*GOAL OF THE EXERCISE*
Each line of the listing must be transcribed exactly, except for the images, which should be excluded.
==== SOURCE INFORMATION ====
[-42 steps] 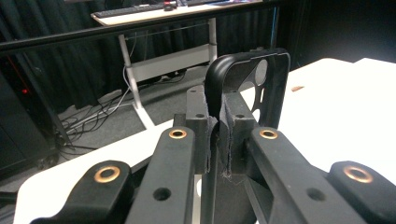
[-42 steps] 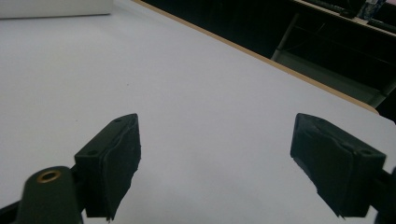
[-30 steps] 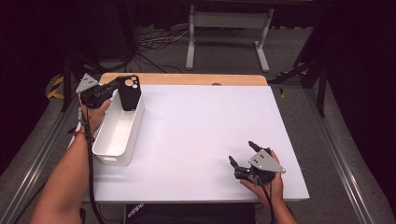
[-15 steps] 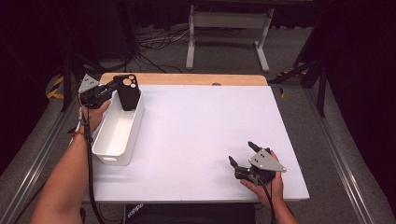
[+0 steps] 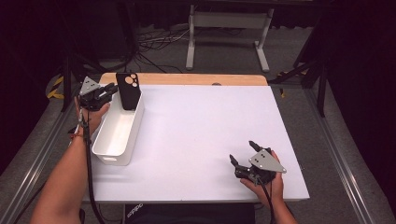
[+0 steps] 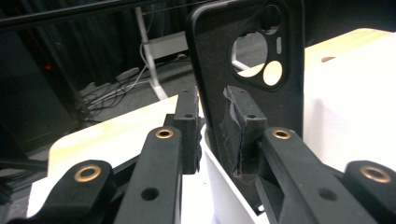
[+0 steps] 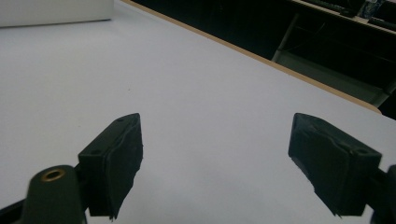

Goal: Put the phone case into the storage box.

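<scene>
White tabletop, a phone case going into a bin at its far left corner.

We saw the black phone case [image 5: 128, 91] standing upright at the far end of the white bin [image 5: 116, 135], leaning on the end wall. Our left gripper [image 5: 111, 88] sat at its edge, jaws narrow and just easing apart, a slim gap showing on one side in the left gripper view [image 6: 215, 135]. Our right gripper [image 5: 243, 156] rested near the front edge of the table [image 5: 210, 130], well apart from the bin, jaws spread wide on nothing.

A white table [image 5: 201, 140] with a wooden far edge fills mid-frame; behind it, at upper centre, stands a pale metal stand [image 5: 224, 35], with loose cables [image 5: 154, 39] on grey floor.
</scene>
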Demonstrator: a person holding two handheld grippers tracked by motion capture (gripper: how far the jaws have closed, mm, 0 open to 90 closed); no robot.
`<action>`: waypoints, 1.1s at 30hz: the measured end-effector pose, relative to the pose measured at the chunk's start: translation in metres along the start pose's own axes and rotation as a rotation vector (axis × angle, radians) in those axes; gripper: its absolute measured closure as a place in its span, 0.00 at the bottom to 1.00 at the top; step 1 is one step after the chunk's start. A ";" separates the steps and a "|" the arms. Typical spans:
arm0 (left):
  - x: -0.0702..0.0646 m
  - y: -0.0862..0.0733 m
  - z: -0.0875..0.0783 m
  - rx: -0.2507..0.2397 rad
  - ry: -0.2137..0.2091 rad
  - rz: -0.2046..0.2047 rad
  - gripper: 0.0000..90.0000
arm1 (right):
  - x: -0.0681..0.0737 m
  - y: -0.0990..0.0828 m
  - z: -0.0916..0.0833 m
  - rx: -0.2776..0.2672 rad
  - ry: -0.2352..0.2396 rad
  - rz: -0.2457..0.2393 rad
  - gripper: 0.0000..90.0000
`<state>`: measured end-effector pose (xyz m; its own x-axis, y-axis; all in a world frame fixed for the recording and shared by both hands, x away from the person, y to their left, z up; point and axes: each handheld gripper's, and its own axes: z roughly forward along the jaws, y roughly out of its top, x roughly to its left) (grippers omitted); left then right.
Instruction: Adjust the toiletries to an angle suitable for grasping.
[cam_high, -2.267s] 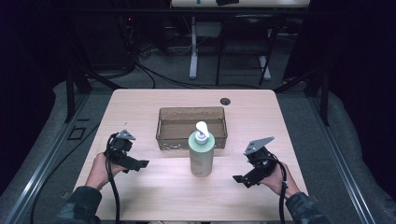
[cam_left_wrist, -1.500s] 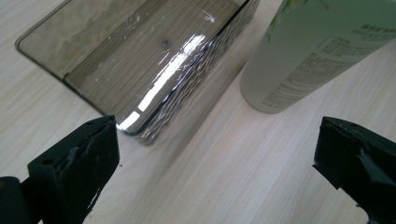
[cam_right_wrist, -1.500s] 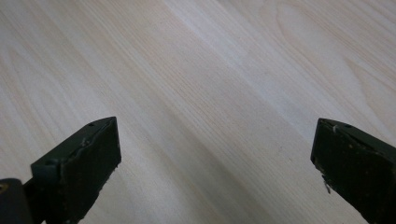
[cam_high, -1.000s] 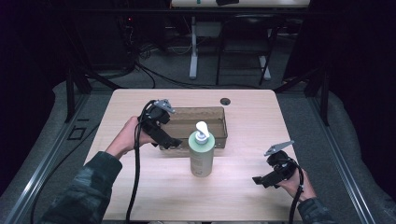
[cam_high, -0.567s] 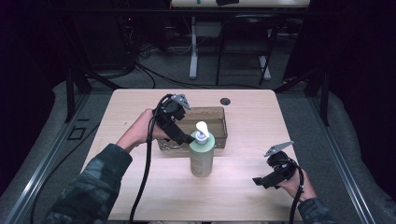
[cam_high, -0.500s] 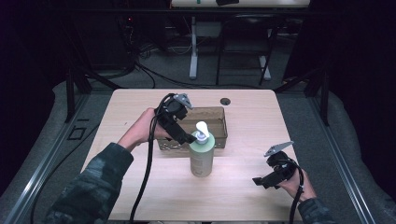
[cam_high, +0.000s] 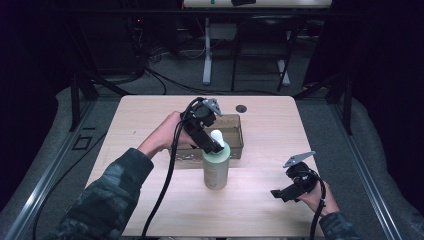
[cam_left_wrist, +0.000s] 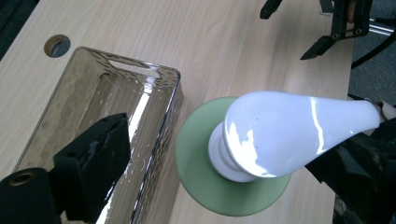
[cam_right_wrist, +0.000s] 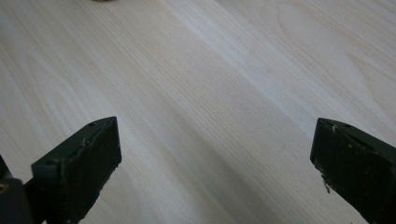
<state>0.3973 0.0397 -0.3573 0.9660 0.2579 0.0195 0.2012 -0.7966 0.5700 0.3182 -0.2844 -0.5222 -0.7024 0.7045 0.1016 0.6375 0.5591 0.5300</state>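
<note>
Since a moment ago the left gripper (cam_high: 216, 145) has dropped over the green bottle (cam_high: 216, 167) just before the bin (cam_high: 235, 131) at mid-table, jaws spread wide astride its white pump (cam_left_wrist: 280, 130), while the right gripper (cam_high: 280, 194) hovers wide open and empty near the table (cam_high: 260, 210) edge.
</note>
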 end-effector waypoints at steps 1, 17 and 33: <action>0.000 0.000 0.001 0.003 -0.001 0.002 0.11 | 0.000 0.000 0.000 0.000 -0.001 -0.001 0.02; -0.005 -0.001 0.001 -0.028 -0.041 0.039 0.56 | 0.000 0.000 -0.003 -0.015 -0.012 0.003 0.04; -0.009 -0.010 -0.009 -0.077 -0.020 0.044 0.75 | 0.000 -0.001 -0.003 -0.010 -0.018 0.004 0.04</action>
<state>0.3854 0.0504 -0.3555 0.9767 0.2124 0.0302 0.1464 -0.7626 0.6301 0.3166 -0.2862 -0.5201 -0.6940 0.7145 0.0886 0.6369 0.5519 0.5384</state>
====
*YOUR RESPONSE*
[-42 steps] 
[-42 steps] 
[-30 steps] 
[-15 steps] 
[+0 steps] 
[+0 steps] 
[+0 steps] 

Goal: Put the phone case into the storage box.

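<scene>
White tabletop, a phone case going into a bin at its far left corner.

We saw the black phone case [image 5: 128, 91] standing upright at the far end of the white bin [image 5: 116, 135], leaning on the end wall. Our left gripper [image 5: 111, 88] sat at its edge, jaws narrow and just easing apart, a slim gap showing on one side in the left gripper view [image 6: 215, 135]. Our right gripper [image 5: 243, 156] rested near the front edge of the table [image 5: 210, 130], well apart from the bin, jaws spread wide on nothing.

A white table [image 5: 201, 140] with a wooden far edge fills mid-frame; behind it, at upper centre, stands a pale metal stand [image 5: 224, 35], with loose cables [image 5: 154, 39] on grey floor.
</scene>
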Demonstrator: a person holding two handheld grippers tracked by motion capture (gripper: how far the jaws have closed, mm, 0 open to 90 closed); no robot.
`<action>`: waypoints, 1.1s at 30hz: the measured end-effector pose, relative to the pose measured at the chunk's start: translation in metres along the start pose's own axes and rotation as a rotation vector (axis × angle, radians) in those axes; gripper: its absolute measured closure as a place in its span, 0.00 at the bottom to 1.00 at the top; step 1 is one step after the chunk's start. A ";" separates the steps and a "|" the arms. Typical spans:
arm0 (left):
  - x: -0.0702..0.0646 m
  - y: -0.0862..0.0733 m
  - z: -0.0875..0.0783 m
  - rx: -0.2507..0.2397 rad
  - ry: -0.2137..0.2091 rad
  - rz: -0.2046..0.2047 rad
  - gripper: 0.0000..90.0000
arm1 (right):
  - x: -0.0681..0.0737 m
  - y: -0.0990..0.0828 m
  - z: -0.0916..0.0833 m
  - rx: -0.2776..0.2672 rad
  - ry: -0.2352..0.2396 rad
  - rz: -0.2457..0.2393 rad
  - gripper: 0.0000..90.0000
`<state>`: measured end-effector pose (xyz m; its own x-axis, y-axis; all in a world frame fixed for the recording and shared by both hands, x away from the person, y to their left, z up; point and axes: each handheld gripper's, and its own axes: z roughly forward along the jaws, y roughly out of its top, x roughly to its left) (grippers omitted); left then right.
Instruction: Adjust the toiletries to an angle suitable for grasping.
[cam_high, -2.267s] 
[cam_left_wrist, -1.500s] 
[cam_right_wrist, -1.500s] 
[cam_high, -1.000s] 
[cam_high, -0.567s] 
[cam_high, -0.500s] 
[cam_high, +0.000s] 
[cam_left_wrist, +0.000s] 
[cam_right_wrist, +0.000s] 
<state>0.3973 0.0397 -0.3573 0.9660 0.2579 0.0195 0.2012 -0.7966 0.5700 0.3182 -0.2844 -0.5222 -0.7024 0.7045 0.1016 0.6375 0.5591 0.5300</state>
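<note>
Since a moment ago the left gripper (cam_high: 216, 145) has dropped over the green bottle (cam_high: 216, 167) just before the bin (cam_high: 235, 131) at mid-table, jaws spread wide astride its white pump (cam_left_wrist: 280, 130), while the right gripper (cam_high: 280, 194) hovers wide open and empty near the table (cam_high: 260, 210) edge.
</note>
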 end-effector waypoints at steps 1, 17 and 33: <action>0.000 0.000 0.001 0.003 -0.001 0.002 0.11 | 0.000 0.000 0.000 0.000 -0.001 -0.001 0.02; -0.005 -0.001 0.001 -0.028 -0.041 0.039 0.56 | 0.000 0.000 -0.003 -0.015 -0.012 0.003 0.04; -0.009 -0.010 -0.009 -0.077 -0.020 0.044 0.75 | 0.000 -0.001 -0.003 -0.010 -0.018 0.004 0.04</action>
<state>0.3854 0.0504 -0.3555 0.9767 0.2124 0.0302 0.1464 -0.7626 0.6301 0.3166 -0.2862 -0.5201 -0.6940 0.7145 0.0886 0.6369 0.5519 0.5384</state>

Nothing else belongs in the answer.